By Oula Abdulhamid
A personal account of Baathist and Islamic indoctrination in Syria’s schools
Mine was not a normal childhood with clean schools, happy classrooms and unbiased education. But like ninety percent or more of Syria’s students, my personal education experience in Damascus was very similar to a military camp experience spent in soviet-style buildings that felt like prisons! Indeed, we were prisoners inside our classrooms. But our prison-guards had agendas that at their heart were irreconcilable, and seem to have been united only in their belief that we, the embodiments of the future and its true heirs, needed to be subjugated.
Growing up under the Baath Party system, all that we really learned was how to obey the authorities, because they were in control of every aspect of our lives. We were not treated as individuals with unique personalities, but as objects that needed to be subjugated, controlled and even militarized. We were all brainwashed and pressed into the service of our de facto masters, the Assads in their holy resistance against enemies near and far. Our educational system was never meant to liberate and empower, but to shame, humiliate and make us all conform to the dictated norms of obedience without question! Fear and humiliation were our school curriculum!

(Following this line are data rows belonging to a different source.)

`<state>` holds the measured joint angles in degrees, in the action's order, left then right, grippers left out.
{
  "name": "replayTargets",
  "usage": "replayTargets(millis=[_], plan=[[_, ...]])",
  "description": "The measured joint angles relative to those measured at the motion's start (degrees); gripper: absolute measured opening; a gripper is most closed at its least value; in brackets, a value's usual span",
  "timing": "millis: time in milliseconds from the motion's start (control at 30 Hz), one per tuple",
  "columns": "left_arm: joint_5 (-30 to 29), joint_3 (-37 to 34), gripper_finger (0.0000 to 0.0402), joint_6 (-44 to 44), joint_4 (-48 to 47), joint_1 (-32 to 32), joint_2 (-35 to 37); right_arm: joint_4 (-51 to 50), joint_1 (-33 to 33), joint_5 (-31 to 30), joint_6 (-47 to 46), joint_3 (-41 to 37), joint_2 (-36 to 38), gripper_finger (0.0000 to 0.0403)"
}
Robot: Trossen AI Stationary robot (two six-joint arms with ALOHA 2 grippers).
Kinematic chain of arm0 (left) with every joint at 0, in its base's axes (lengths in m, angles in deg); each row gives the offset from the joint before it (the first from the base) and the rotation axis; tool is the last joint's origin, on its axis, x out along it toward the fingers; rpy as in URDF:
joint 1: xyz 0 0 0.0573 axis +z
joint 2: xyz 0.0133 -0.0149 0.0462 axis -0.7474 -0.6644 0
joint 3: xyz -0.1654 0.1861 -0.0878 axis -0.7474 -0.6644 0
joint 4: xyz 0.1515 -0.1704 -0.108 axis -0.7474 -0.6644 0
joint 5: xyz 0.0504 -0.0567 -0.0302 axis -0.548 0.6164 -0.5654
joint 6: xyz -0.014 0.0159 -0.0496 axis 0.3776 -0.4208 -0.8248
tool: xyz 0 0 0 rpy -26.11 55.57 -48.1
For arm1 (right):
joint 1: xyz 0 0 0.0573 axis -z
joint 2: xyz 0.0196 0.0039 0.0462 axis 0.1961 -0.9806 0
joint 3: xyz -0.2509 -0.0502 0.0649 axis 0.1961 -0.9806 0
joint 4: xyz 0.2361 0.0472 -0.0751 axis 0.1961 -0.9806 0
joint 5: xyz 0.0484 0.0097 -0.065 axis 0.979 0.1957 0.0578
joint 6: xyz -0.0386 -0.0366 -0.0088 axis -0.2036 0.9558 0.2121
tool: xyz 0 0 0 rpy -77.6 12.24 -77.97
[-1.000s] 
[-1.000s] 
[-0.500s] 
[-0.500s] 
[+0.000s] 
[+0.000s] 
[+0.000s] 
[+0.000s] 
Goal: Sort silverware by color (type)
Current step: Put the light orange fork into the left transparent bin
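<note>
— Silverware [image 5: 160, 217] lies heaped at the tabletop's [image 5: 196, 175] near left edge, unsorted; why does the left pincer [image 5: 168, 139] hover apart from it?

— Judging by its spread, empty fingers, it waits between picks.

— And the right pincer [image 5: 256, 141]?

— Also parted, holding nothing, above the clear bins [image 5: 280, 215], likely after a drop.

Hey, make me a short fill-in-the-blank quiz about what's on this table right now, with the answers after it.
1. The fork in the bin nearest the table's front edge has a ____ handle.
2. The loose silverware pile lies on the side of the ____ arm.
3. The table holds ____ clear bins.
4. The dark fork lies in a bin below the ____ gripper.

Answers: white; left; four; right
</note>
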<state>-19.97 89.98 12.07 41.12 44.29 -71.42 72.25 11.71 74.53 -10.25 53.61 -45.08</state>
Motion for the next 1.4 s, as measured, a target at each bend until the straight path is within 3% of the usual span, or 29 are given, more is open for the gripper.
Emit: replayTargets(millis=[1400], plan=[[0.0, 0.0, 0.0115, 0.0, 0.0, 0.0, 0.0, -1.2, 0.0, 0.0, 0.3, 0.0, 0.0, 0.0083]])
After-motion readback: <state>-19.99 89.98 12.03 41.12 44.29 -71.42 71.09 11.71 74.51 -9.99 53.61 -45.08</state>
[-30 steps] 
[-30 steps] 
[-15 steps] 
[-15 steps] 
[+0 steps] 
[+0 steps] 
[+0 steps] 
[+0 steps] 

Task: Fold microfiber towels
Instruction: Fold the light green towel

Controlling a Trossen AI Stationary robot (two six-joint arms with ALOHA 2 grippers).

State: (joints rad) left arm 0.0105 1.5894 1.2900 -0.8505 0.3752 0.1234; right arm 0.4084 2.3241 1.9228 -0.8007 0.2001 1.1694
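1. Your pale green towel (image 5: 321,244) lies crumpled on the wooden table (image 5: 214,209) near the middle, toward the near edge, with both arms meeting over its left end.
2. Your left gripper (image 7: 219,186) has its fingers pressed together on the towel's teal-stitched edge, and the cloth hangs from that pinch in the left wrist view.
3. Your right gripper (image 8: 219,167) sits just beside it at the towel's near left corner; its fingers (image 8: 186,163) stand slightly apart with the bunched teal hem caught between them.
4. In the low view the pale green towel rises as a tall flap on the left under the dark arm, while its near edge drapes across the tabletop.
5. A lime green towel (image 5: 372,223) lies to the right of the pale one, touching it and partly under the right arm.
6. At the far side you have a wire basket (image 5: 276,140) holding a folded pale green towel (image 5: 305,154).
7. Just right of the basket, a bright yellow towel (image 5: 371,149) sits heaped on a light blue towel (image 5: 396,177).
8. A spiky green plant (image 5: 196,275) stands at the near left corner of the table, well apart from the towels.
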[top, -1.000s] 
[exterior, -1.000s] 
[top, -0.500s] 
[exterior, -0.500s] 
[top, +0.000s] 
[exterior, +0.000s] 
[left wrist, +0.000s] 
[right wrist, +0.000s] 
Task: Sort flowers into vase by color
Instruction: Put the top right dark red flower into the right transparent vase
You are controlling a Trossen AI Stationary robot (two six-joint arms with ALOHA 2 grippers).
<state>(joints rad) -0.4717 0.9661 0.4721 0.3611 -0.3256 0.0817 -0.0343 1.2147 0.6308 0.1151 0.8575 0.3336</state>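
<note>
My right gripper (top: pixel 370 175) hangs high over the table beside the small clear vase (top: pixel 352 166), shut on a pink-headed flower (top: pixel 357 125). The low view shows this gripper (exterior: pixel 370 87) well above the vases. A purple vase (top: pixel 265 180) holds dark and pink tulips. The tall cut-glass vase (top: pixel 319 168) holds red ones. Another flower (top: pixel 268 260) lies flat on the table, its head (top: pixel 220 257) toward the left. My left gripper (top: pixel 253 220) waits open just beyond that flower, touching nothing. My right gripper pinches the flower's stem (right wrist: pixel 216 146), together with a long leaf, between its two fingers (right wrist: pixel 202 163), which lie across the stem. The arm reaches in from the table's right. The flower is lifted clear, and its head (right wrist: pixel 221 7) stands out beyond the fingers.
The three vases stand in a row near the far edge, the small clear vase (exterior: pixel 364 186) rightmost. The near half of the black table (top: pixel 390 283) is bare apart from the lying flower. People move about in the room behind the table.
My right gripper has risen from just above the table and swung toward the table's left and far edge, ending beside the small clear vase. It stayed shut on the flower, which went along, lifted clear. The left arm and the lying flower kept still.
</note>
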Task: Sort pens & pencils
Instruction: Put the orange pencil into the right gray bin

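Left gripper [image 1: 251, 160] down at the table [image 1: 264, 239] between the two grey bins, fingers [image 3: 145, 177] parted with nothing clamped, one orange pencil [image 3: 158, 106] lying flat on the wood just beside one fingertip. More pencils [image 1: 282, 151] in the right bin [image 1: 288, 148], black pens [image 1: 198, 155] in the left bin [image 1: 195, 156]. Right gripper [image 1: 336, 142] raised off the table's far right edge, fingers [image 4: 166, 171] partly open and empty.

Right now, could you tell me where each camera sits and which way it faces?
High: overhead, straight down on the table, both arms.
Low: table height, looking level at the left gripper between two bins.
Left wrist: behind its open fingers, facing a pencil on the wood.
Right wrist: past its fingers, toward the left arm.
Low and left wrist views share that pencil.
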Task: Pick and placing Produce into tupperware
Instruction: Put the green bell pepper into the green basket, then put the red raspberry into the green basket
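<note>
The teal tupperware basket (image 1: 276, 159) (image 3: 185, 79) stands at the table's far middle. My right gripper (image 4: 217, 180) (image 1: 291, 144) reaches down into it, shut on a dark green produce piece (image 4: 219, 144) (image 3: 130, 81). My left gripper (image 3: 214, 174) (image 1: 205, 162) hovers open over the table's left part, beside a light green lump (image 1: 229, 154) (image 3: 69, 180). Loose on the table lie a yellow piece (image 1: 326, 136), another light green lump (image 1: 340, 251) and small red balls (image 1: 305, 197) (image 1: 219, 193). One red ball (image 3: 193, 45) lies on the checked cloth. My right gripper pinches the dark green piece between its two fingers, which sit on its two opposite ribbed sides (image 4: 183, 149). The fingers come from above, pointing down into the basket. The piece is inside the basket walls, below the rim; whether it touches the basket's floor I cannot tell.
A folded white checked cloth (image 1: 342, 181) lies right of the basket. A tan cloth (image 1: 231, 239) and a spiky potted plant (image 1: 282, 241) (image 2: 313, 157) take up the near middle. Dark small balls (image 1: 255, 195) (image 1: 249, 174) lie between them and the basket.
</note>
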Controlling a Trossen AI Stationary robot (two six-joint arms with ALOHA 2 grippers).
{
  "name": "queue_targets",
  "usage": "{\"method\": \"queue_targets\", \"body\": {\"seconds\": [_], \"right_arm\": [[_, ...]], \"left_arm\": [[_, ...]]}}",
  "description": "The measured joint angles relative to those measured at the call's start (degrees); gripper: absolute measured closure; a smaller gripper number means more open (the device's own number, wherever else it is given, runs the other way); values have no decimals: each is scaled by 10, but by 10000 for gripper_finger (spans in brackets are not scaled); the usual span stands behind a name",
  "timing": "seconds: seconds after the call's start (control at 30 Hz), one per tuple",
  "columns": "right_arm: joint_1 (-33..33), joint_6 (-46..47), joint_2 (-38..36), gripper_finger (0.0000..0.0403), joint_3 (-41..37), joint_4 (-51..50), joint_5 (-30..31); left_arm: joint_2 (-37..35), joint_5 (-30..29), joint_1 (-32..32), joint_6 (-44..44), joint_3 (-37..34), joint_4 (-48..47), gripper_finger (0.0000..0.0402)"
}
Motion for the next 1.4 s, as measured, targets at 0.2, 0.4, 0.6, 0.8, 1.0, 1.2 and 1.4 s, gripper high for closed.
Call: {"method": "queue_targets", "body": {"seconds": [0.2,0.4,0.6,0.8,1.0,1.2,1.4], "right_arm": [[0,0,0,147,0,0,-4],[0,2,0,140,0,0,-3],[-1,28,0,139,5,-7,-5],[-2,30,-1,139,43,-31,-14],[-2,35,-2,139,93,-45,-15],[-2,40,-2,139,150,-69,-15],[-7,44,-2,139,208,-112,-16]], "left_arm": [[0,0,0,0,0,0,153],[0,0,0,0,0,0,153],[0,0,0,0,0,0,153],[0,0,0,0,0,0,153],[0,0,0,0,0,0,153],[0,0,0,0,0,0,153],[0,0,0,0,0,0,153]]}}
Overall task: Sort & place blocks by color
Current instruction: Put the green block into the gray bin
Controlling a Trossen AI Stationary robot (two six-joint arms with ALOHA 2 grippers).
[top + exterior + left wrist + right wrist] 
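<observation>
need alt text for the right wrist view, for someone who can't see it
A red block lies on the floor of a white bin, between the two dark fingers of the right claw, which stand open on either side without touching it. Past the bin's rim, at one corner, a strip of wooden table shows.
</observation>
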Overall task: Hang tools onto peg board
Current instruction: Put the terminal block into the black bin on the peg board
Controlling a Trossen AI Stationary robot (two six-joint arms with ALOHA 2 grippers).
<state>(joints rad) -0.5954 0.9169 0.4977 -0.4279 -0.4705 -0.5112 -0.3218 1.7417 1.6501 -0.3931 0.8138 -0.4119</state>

There is no way out! Systematic dehumanization and brainwashing under Assad regime begins at a very early age. Indeed, our indoctrination began in the First Grade. Rote memorization was the essence of our education. Any deviation from the rules could result in expulsion; we were always threatened. There was no place for discussion or critical thinking. In elementary school, most of us were pressed irrespective of our will into the Baath Vanguards Organization (Talae’a al-Baath), founded by Hafez al-Assad in 1974. Whether the child was enrolled in a public school or one of the few remaining semi-private schools catering to the elite, he or she was subject to Baath indoctrination. “Unity, Liberty, Socialism” is the Baath Party motto that we needed to memorize “exactly like we memorize our names” Military Studies teachers told us. We had to write it down on our notebooks, on the top of the chalkboards, and repeat it every morning at the beginning of the school day as well as at the end of some long and boring lectures often delivered by our Baathists. “Unity” referred to pan-Arabism, while “Liberty” and “Socialism” came as expression of hatred towards the imperialist capitalist West.